In discussing the structure of English metre, I have taken my examples from blank verse, because that is the oldest and most highly elaborated of our verse-forms. But besides blank verse there are three other fundamental rhythms, each with a history and future possibilities of its own. If a musical analogy be permissible, rhythms of the blank verse kind (with or without rime, and whatever may be the number of feet to the line) may be said to be in duple time. But there is another rhythmical variety, which is sometimes not easy to distinguish from duple time, yet is essentially different.

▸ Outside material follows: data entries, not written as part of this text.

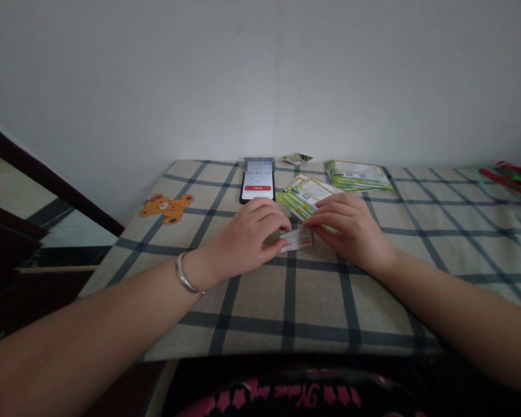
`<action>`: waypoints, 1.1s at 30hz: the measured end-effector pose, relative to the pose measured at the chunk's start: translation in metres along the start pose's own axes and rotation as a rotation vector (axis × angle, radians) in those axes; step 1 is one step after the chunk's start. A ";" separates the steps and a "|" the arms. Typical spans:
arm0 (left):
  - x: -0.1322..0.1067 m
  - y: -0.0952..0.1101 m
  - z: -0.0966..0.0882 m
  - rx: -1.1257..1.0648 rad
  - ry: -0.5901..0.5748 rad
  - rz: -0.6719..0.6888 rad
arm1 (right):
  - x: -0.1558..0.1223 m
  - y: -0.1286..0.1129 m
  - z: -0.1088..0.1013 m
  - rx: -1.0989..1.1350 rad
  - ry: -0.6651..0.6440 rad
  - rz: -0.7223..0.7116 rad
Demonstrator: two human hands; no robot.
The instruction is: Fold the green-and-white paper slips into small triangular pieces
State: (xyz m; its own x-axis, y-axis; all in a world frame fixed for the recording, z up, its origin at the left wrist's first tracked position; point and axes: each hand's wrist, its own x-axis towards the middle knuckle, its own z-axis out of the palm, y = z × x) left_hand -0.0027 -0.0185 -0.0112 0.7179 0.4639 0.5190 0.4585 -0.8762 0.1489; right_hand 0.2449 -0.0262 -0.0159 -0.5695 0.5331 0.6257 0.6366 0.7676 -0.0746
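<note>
A: What's in the middle of all this?

B: A little white card with orange on it (296, 239). It lies on the cloth, right under the two hands. Some green paper cards (306, 197) are fanned out just behind it.

A: What are the hands doing?

B: The left hand (247, 237) is half curled, and its thumb is down by the little card. The right hand (351, 229) is half curled too, and its fingers lie on the green cards. I can't tell if either hand is really holding something.

A: What's near them?

B: A black phone (257, 180) with a white screen and a red button is just past the left hand. A neat pile of green cards (358, 175) sits past the right hand.

A: Anything else?

B: The left wrist has a silver bangle (186, 273). The checked tablecloth (312, 307) has a teddy bear sticker (167, 208). Red and green strings (510, 182) lie far off at the right, by the white wall (260, 75).
</note>
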 end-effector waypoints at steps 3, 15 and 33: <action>-0.001 0.004 -0.003 -0.006 0.013 0.071 | -0.001 -0.001 -0.003 -0.003 0.026 -0.021; -0.001 0.002 -0.001 -0.098 -0.060 0.139 | -0.003 0.001 -0.002 0.108 0.015 -0.060; -0.001 -0.003 0.003 -0.127 0.054 0.009 | -0.001 0.001 -0.006 0.116 -0.015 -0.216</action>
State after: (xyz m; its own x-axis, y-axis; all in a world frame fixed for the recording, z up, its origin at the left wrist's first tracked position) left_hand -0.0033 -0.0159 -0.0149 0.6909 0.4508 0.5652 0.3797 -0.8915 0.2471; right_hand 0.2495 -0.0284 -0.0119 -0.6942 0.3568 0.6251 0.4357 0.8996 -0.0296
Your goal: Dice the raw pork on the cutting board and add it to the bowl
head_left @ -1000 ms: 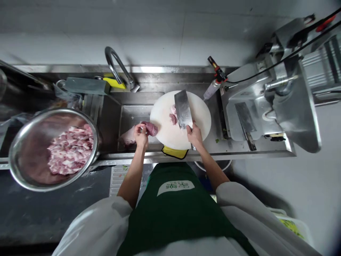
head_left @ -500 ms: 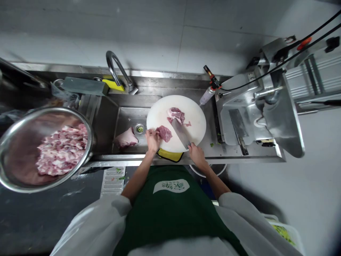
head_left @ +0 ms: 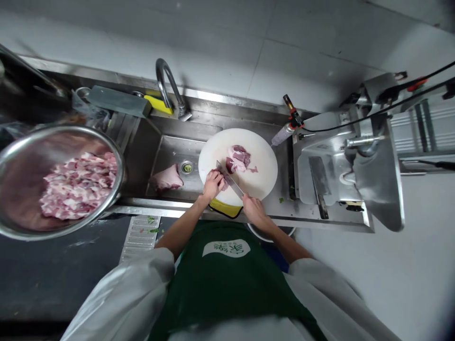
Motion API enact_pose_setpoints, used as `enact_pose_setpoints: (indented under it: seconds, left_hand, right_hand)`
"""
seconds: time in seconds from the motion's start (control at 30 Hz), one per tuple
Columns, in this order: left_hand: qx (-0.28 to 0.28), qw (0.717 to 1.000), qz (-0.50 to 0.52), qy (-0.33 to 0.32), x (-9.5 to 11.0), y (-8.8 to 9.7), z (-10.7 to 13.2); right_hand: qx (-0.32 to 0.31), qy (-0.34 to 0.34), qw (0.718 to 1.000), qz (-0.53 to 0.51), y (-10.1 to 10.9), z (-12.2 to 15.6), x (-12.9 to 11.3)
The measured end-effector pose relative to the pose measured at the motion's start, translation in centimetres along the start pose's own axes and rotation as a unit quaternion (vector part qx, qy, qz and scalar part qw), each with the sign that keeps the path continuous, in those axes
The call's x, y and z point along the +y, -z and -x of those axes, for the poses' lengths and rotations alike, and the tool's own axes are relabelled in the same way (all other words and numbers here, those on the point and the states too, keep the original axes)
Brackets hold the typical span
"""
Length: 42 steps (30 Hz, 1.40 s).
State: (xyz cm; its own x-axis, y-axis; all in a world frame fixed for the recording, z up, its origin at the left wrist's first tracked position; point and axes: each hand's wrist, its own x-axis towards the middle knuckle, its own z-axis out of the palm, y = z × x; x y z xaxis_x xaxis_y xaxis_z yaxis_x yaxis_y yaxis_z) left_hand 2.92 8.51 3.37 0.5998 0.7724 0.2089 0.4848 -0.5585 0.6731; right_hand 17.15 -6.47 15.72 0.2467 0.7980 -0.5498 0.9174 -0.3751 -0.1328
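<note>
A round white cutting board [head_left: 263, 177] bridges the sink's right side. My right hand [head_left: 254, 208] is closed round the handle of a cleaver [head_left: 232, 182], whose blade stands on edge, slanting up and left across the board. Directly left of the blade, my left hand [head_left: 213, 183] presses down with bent fingers on a piece of raw meat [head_left: 225, 185], mostly hidden under them. Beyond the blade lies more cut meat [head_left: 239, 158] with a small scrap beside it. Another chunk of meat with skin [head_left: 168, 178] rests in the sink basin.
At left stands a large steel bowl [head_left: 122, 175] of cut meat. A curved faucet [head_left: 164, 80] rises behind the sink [head_left: 167, 147]. To the right are a blowtorch [head_left: 286, 130], a second cleaver [head_left: 318, 184] and a steel slicing machine [head_left: 380, 180]. A yellow cloth [head_left: 225, 208] shows under the board.
My left hand has moved right and now covers the meat piece it pinched by its edge. The cleaver has swung from lying nearly flat to upright, its blade shifting left against that piece.
</note>
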Motion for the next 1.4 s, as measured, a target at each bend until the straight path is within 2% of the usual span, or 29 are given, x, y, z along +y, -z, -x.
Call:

And mony was the feather bed

That flatter’d on the faem;

And mony was the gude lord’s son

That never mair came hame.

This seven-stressed couplet, in which so many of our ballads are written, may be said to be in common time. The first, third, fifth and seventh stresses are generally stronger than the three intervening stresses, thus producing a kind of rhythmical undulation, which gives the line swiftness and lightness. The Elizabethans used this metre frequently in the form of rimed couplets. Chapman’s translation of the Iliad, for example, is written in it. Blake in his prophetic books was the first, so far as I know, to dispense with rime, and to give the line variety by frequently changing the position of the cæsura, which normally follows the fourth stress. The following lines are from the Book of Thel.

The daughters of the Seraphim led round their sunny flocks—

All but the youngest: she in paleness sought the secret air,

To fade away like morning beauty from her mortal day.